Bug 250994 - [pf] set skip on $group lost after pf reload
Summary: [pf] set skip on $group lost after pf reload
Status: Closed FIXED
Alias: None
Product: Base System
Classification: Unclassified
Component: conf (show other bugs)
Version: 12.2-RELEASE
Hardware: Any Any
: --- Affects Some People
Assignee: Kristof Provost
URL:
Keywords:
Depends on:
Blocks:
 
Reported: 2020-11-09 21:15 UTC by pumpy
Modified: 2021-05-14 12:29 UTC (History)
1 user (show)

See Also:

Attachments
Add an attachment (proposed patch, testcase, etc.)

Note You need to log in before you can comment on or make changes to this bug.
Description pumpy 2020-11-09 21:15:15 UTC 
affected 12.1 too.

enable pf, add a couple tap interfaces, add `set skip on tap` to pf options config, reboot.

it's working (pfctl -vsI shows "(skip)" after tap group and interfaces) but after running `service pf reload` the (skip) status is lost.
Comment 1 Kristof Provost freebsd_committer freebsd_triage 2020-11-09 21:18:55 UTC 
That's almost certainly fixed by r366667 / r366647  (r367057 on stable/12), but those didn't come in time for 12.2.

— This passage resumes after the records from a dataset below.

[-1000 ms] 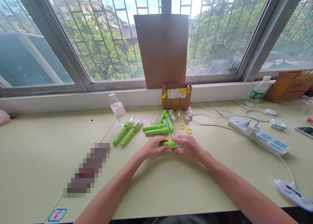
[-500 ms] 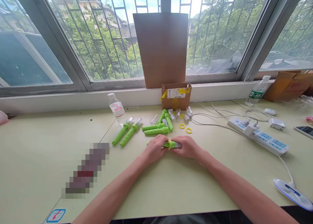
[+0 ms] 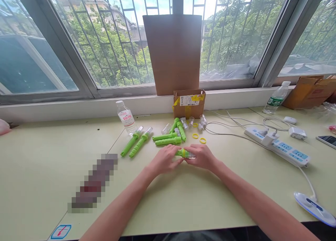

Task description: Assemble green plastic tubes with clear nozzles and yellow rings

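Note:
Between my two hands lies a green plastic tube (image 3: pixel 180 152) with a yellow ring and a clear cap (image 3: pixel 192 156) at its right end. My left hand (image 3: pixel 166 159) is closed around the green part, hiding its left end. The fingers of my right hand (image 3: pixel 201 157) wrap the clear cap. Just beyond my hands is a loose group of green tubes (image 3: pixel 168 140), with clear caps (image 3: pixel 166 129) among them. Two yellow rings (image 3: pixel 202 140) rest to the right of the group. Left of it, two green tubes with clear caps (image 3: pixel 140 142) lie side by side.
A water bottle (image 3: pixel 126 118) stands behind the capped tubes. At the back is a small cardboard box (image 3: pixel 189 108) before an upright brown board (image 3: pixel 174 55). To the right are a power strip (image 3: pixel 285 148), cables, a second bottle (image 3: pixel 276 99) and a phone (image 3: pixel 327 142).
The fingers of my left hand have shifted on the green tube, the thumb now stretched toward the right hand. The tube has risen slightly in view. The other things stay in place.

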The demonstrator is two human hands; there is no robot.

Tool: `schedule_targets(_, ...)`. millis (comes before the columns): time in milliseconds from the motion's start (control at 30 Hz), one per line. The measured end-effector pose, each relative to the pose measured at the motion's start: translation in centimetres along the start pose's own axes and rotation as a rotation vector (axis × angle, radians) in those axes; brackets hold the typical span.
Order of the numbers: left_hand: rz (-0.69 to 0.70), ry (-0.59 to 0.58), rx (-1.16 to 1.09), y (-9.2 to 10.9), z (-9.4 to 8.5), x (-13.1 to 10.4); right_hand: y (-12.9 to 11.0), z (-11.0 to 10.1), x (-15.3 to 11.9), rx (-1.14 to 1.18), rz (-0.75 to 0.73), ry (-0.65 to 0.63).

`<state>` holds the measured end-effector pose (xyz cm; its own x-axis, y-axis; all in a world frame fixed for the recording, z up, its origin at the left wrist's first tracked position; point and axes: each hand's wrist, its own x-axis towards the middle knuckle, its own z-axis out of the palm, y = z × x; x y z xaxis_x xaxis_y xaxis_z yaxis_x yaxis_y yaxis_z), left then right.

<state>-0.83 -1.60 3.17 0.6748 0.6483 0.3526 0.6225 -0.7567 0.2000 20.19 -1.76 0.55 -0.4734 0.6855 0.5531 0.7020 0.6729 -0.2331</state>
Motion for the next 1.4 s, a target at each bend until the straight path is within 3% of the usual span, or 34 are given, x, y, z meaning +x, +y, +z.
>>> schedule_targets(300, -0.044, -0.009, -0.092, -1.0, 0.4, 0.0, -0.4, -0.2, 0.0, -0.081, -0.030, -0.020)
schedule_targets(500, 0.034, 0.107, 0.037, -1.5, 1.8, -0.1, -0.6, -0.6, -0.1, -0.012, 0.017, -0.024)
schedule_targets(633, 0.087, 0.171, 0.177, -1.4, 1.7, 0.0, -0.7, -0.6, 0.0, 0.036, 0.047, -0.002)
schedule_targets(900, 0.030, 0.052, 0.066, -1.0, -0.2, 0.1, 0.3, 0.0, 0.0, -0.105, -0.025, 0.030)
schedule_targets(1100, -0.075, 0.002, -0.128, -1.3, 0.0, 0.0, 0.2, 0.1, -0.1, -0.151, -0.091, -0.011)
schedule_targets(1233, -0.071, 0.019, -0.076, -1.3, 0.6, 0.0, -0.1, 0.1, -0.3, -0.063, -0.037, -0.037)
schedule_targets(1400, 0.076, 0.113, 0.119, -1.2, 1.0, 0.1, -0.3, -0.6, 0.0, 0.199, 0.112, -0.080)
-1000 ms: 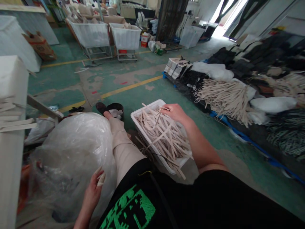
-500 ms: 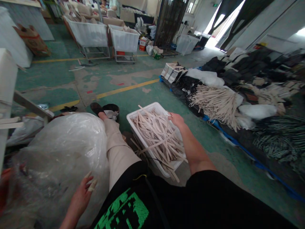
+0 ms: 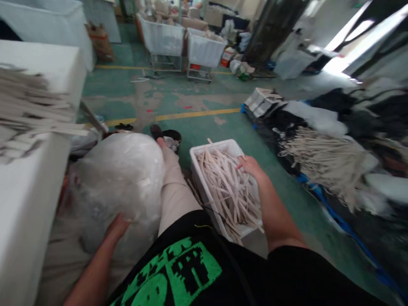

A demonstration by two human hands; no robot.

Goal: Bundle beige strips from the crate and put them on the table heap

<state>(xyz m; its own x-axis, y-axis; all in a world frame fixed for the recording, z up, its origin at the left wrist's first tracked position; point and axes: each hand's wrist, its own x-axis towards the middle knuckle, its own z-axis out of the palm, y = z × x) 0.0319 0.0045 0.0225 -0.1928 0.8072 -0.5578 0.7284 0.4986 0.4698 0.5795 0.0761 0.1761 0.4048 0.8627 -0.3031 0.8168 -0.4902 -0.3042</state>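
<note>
A white plastic bin [image 3: 199, 180] stands on the floor beside my leg, heaped with long beige strips [image 3: 223, 182]. My right hand [image 3: 250, 165] has its fingers closed over the bin's far right rim, with the fingertips on the inner side near the strips. On the other side of my leg is a big clear plastic bag [image 3: 127, 170], bulging and wrinkled. My left hand [image 3: 118, 227] is over the near part of this bag. Its fingers are smeared by motion, and whether they touch the plastic cannot be made out.
At left, a white table [image 3: 44, 170] bears a pile of beige strips [image 3: 32, 106]. To the right lies a blue pallet [image 3: 314, 189] with bundled beige cords [image 3: 321, 157] and dark goods. White wheeled carts [image 3: 162, 38] stand at the back. A dark round container [image 3: 174, 138] is near my foot.
The view has swung left, so more of the table and its strips shows. My left hand has shifted over the bag, its fingers now less spread. My right hand stays at the bin's rim.
</note>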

Can you test either CURRENT or a latest stable/12 build?
Comment 2 pumpy 2020-11-13 19:57:47 UTC 
(In reply to Kristof Provost from comment #1)

ya ill test 12.2 but it'll take a few days to fit it in. ty!
Comment 3 pumpy 2020-12-06 04:16:00 UTC 
(In reply to Kristof Provost from comment #1)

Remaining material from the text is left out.